__What you need to do__. In the records, find each line where "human" occurs, and copy it.

__Records excerpted from a collection__.
= Beginning of Section =

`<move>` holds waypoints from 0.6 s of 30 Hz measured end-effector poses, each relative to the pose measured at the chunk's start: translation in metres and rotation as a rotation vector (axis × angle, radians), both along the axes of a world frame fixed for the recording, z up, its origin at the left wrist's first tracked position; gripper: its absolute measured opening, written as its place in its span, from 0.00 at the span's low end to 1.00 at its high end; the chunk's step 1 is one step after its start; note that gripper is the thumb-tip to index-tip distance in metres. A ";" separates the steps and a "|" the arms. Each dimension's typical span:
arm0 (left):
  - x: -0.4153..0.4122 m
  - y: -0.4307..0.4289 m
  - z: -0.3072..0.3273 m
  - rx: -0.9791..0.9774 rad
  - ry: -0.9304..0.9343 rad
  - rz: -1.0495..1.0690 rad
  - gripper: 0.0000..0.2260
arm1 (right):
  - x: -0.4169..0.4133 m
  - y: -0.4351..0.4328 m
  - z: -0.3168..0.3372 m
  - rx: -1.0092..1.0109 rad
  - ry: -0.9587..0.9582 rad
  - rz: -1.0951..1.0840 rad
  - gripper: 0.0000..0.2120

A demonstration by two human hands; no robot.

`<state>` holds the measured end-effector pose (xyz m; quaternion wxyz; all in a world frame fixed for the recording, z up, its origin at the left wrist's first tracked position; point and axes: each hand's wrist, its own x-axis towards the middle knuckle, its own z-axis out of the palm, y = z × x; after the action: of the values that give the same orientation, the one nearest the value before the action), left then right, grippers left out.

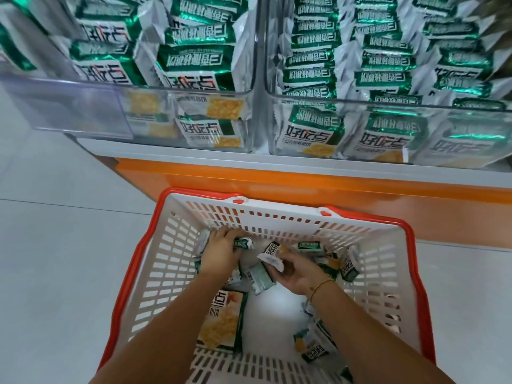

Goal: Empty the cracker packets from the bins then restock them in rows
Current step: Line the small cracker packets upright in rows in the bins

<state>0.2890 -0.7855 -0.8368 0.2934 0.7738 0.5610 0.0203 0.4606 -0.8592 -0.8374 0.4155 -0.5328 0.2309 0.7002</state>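
Both hands are down in the basket (277, 210), a white slotted one with an orange rim, sitting on the floor (55, 245) in front of the orange shelf base (277, 178).

Left hand (221, 252): at the far-left of the basket, fingers curled over a small green packet (243, 243) and gripping it. More packets sit under the palm, partly hidden.

Right hand (300, 274): mid-basket, thumb and fingers pinching the crimped white end of a second packet (273, 254), which is lifted clear of the pile. There is a gold bracelet (321, 285) on that wrist.

Loose packets in the basket:
- a grey-backed one (260, 281) between the two hands
- a large one lying flat (224, 322), partly under the left forearm
- a few along the far-right wall (349, 266)
- a cluster at the near right (313, 347), under the right forearm

The basket floor shows bare white in the middle.

On the shelf above are two clear bins, side by side and touching.
- Left bin (69, 87): bigger packets (194, 62), upright but leaning and uneven. Its left end looks empty behind the clear front.
- Right bin (388, 105): cracker packets (385, 56) standing on edge in three tight front-to-back rows, full to the rim.
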 end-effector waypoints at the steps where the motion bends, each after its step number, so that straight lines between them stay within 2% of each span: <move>1: -0.001 -0.001 0.003 0.007 -0.037 0.023 0.17 | 0.002 -0.002 0.001 0.006 -0.020 0.057 0.10; 3: -0.003 -0.006 0.013 -0.032 -0.124 0.132 0.15 | 0.007 -0.005 0.008 0.022 -0.067 0.191 0.04; 7: -0.005 -0.016 0.044 -0.256 -0.337 0.455 0.09 | 0.017 -0.013 0.031 0.143 -0.150 0.394 0.07; 9: -0.008 -0.021 0.064 -0.419 -0.509 0.635 0.03 | 0.023 -0.015 0.046 0.238 -0.185 0.486 0.02; 10: -0.009 -0.024 0.072 -0.530 -0.594 0.704 0.02 | 0.026 -0.016 0.055 0.288 -0.213 0.534 0.05; 13: -0.013 -0.033 0.086 -0.670 -0.729 0.757 0.07 | 0.032 -0.016 0.084 0.458 -0.273 0.634 0.17; 16: -0.011 -0.040 0.101 -0.694 -0.795 0.805 0.16 | 0.034 -0.016 0.115 0.593 -0.243 0.622 0.16; 18: -0.006 -0.045 0.115 -0.722 -0.852 0.796 0.12 | 0.032 -0.016 0.134 0.665 -0.227 0.596 0.15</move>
<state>0.2829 -0.8305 -0.7223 0.6983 0.2870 0.6099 0.2409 0.4926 -0.8752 -0.7034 0.3668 -0.4872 -0.2166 0.7623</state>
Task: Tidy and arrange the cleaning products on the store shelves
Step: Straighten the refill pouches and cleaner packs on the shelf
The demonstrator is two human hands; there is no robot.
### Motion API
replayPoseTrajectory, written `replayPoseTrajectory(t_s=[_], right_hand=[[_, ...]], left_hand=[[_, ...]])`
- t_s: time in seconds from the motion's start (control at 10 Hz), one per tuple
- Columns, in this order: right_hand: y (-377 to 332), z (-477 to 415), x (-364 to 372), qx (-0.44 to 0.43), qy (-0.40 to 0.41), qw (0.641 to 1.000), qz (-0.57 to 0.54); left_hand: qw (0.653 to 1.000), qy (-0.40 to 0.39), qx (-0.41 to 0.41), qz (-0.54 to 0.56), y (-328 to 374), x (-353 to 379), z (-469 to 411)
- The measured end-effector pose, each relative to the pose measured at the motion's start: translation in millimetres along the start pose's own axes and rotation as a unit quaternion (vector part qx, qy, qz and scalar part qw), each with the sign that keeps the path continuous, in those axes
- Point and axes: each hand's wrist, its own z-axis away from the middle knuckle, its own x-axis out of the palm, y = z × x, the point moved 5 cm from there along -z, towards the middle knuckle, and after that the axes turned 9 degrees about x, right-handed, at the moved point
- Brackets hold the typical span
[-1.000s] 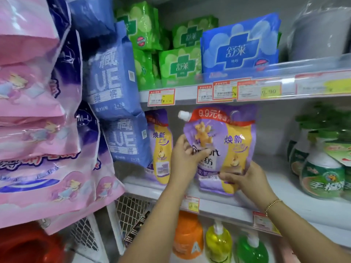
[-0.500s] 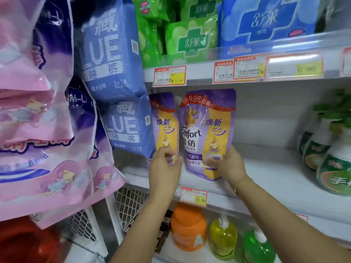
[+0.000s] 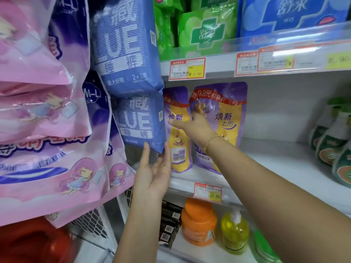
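Two purple and yellow softener pouches stand upright on the white middle shelf (image 3: 275, 168), a narrow pouch (image 3: 179, 149) on the left and a wider pouch (image 3: 226, 111) beside it. My right hand (image 3: 193, 124) reaches to the gap between them and rests on the wider pouch's left side, with the thumb stretched across the narrow one. My left hand (image 3: 153, 173) is lower, fingers straight, touching the bottom corner of the lower blue hanging pack (image 3: 138, 120), which overlaps the narrow pouch's left edge.
Pink hanging packs (image 3: 38, 130) crowd the left, with another blue pack (image 3: 125, 44) above. Green bottles (image 3: 334, 147) stand at the shelf's right end. Below are black boxes (image 3: 169, 224), an orange bottle (image 3: 198, 223) and a yellow pump bottle (image 3: 234, 232). Green packs (image 3: 207, 31) fill the top shelf.
Both hands let go of the pouches' lower parts. My right hand rose to the gap between the pouches; my left hand dropped left to the blue pack's bottom corner.
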Motion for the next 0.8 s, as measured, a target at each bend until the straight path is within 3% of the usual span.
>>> replayPoseTrajectory(t_s=[0.1, 0.2, 0.3, 0.5, 0.6, 0.7, 0.8], right_hand=[[4.6, -5.9, 2.5, 0.028, 0.035, 0.997, 0.066], [2.4, 2.3, -4.6, 0.027, 0.073, 0.995, 0.063], [-0.5, 6.3, -15.4, 0.063, 0.062, 0.996, 0.030], [-21.5, 17.2, -51.3, 0.072, 0.019, 0.995, -0.066], [-18.2, 39.5, -65.9, 0.113, 0.043, 0.965, -0.232], [-7.0, 72.2, -65.4, 0.130, -0.003, 0.959, -0.253], [7.0, 108.2, -73.9, 0.146, -0.047, 0.941, -0.301]], left_hand=[[1.000, 0.006, -0.010, 0.007, 0.8, -2.7, 1.7], [1.000, 0.016, 0.000, 0.019, 8.7, -2.5, 0.6], [0.999, 0.037, 0.037, 0.008, 16.9, -6.4, -2.6], [0.998, 0.047, 0.033, -0.010, 17.5, -3.2, 1.0], [0.998, 0.036, 0.050, -0.030, 15.0, -2.3, 4.8], [0.993, 0.010, 0.051, -0.111, 14.7, 1.0, 15.6], [0.958, -0.028, 0.027, -0.285, 11.1, -9.6, 35.0]])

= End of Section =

__Written answer__.
A demonstration by two human hands; no robot.
The demonstrator is two human hands; there is no robot.

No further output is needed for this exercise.